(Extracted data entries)
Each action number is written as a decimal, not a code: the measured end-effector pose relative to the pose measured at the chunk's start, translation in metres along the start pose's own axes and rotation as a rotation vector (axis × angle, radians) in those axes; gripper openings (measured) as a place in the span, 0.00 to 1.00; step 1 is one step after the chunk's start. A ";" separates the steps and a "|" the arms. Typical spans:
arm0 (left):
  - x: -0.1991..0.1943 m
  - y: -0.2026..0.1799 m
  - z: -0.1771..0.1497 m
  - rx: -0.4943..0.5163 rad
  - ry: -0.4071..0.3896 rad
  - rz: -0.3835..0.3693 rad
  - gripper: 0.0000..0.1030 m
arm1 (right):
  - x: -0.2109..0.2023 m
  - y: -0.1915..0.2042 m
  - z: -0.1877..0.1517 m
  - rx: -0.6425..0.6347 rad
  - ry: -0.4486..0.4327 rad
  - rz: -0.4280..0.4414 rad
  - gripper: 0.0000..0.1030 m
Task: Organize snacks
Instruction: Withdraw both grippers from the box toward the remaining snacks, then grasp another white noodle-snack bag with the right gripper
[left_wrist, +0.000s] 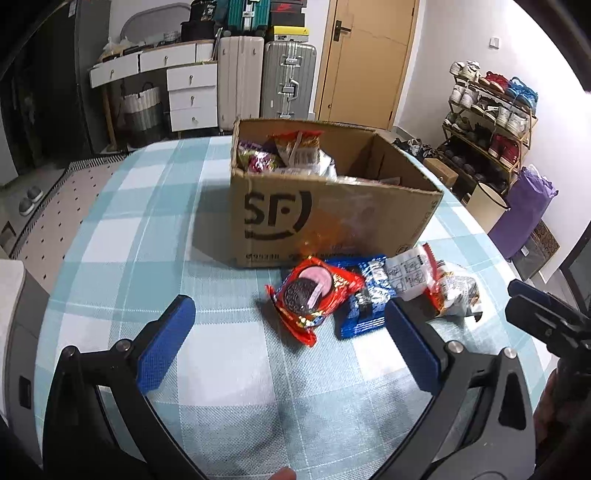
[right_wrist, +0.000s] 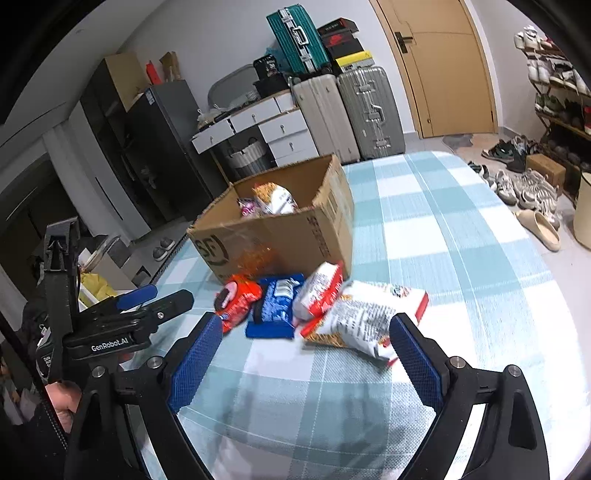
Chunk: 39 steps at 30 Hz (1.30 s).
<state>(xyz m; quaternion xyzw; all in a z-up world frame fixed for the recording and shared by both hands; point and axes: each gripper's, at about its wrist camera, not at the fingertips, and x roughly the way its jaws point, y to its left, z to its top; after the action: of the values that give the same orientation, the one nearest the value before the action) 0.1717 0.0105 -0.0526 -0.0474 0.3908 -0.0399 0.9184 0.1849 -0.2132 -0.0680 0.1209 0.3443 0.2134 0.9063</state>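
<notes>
A cardboard box (left_wrist: 332, 206) marked SF stands open on the checked tablecloth (left_wrist: 147, 229) with several snack bags inside. In front of it lie a red Oreo packet (left_wrist: 314, 295), a blue Oreo packet (left_wrist: 364, 306), a white-and-red packet (left_wrist: 410, 273) and a crinkled snack bag (left_wrist: 458, 291). My left gripper (left_wrist: 288, 302) hangs open just short of the red and blue packets, holding nothing. In the right wrist view the box (right_wrist: 280, 229), red packet (right_wrist: 240, 299), blue packet (right_wrist: 275, 310) and big bag (right_wrist: 365, 317) lie ahead of my right gripper (right_wrist: 304, 319). It is wide open and empty.
Each gripper shows in the other's view: the right gripper (left_wrist: 517, 291) at the right edge, the left gripper (right_wrist: 162, 295) at the left. Behind the table stand suitcases (left_wrist: 288, 81), white drawers (left_wrist: 192, 92) and a door (left_wrist: 365, 55). A shoe rack (left_wrist: 491, 125) is to the right.
</notes>
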 end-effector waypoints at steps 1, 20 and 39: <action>0.003 0.001 -0.001 -0.005 0.005 -0.001 0.99 | 0.002 -0.002 -0.001 0.004 0.006 -0.006 0.91; 0.046 0.023 -0.010 -0.054 0.073 -0.025 0.99 | 0.059 -0.038 -0.003 0.062 0.115 -0.070 0.91; 0.088 0.030 0.002 -0.054 0.116 -0.033 0.99 | 0.090 -0.037 -0.001 -0.036 0.133 -0.092 0.62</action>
<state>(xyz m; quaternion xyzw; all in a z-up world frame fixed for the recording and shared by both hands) 0.2347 0.0308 -0.1177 -0.0759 0.4435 -0.0470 0.8918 0.2552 -0.2035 -0.1338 0.0741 0.4052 0.1852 0.8922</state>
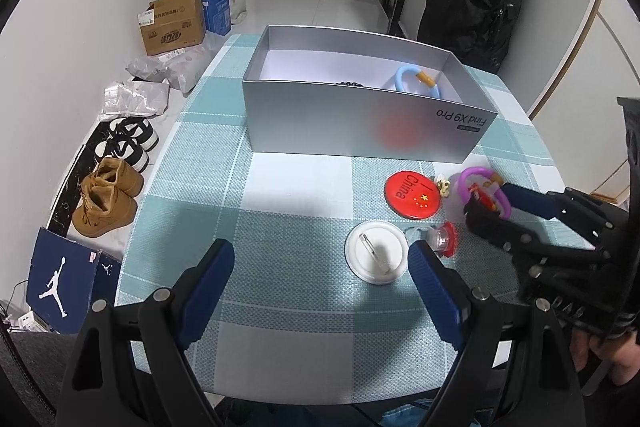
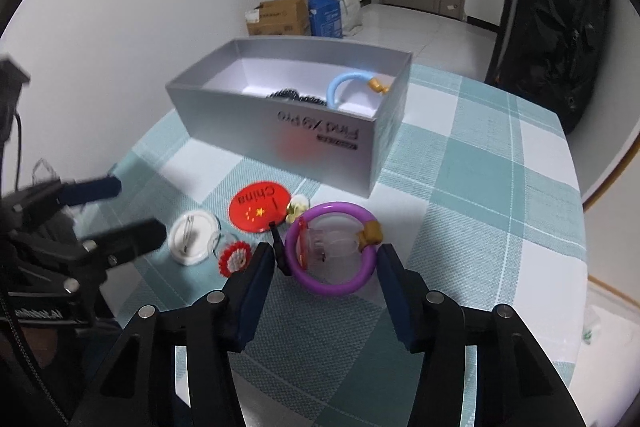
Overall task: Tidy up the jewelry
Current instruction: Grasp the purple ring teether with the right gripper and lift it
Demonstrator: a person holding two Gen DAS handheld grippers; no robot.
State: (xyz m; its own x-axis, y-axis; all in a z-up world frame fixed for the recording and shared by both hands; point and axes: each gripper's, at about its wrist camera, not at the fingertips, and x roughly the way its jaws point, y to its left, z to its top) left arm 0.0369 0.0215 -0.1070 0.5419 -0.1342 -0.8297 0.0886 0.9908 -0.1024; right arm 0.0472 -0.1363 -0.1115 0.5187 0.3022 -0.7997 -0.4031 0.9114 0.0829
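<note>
My right gripper [image 2: 326, 267] has its jaws around the purple plastic bangle [image 2: 334, 249] on the teal checked tablecloth [image 2: 480, 187], seemingly not yet pressing it. My left gripper [image 1: 320, 267] hangs with jaws wide apart, empty, near the white round badge [image 1: 376, 257]. The silver cardboard box [image 2: 280, 131] holds a light-blue bangle [image 2: 340, 87]

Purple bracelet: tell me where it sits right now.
The purple bracelet lies on the checked tablecloth between the right gripper's fingers, in front of the silver box and just right of the red China badge.
</note>
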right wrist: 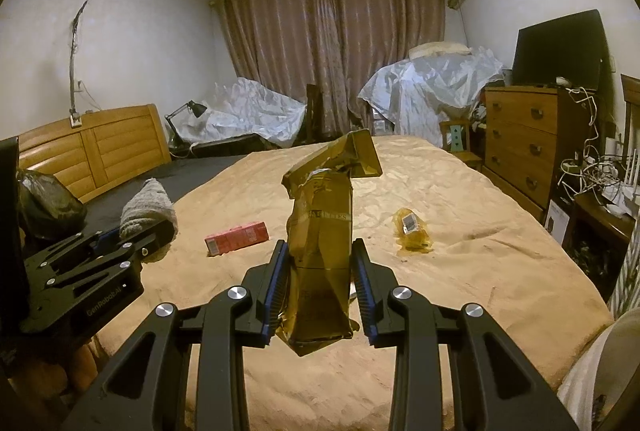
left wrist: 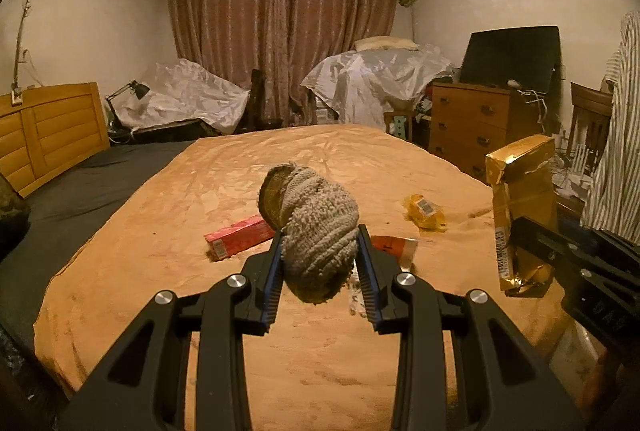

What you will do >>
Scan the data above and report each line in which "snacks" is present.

Response to this task >>
Task: Organize snacks
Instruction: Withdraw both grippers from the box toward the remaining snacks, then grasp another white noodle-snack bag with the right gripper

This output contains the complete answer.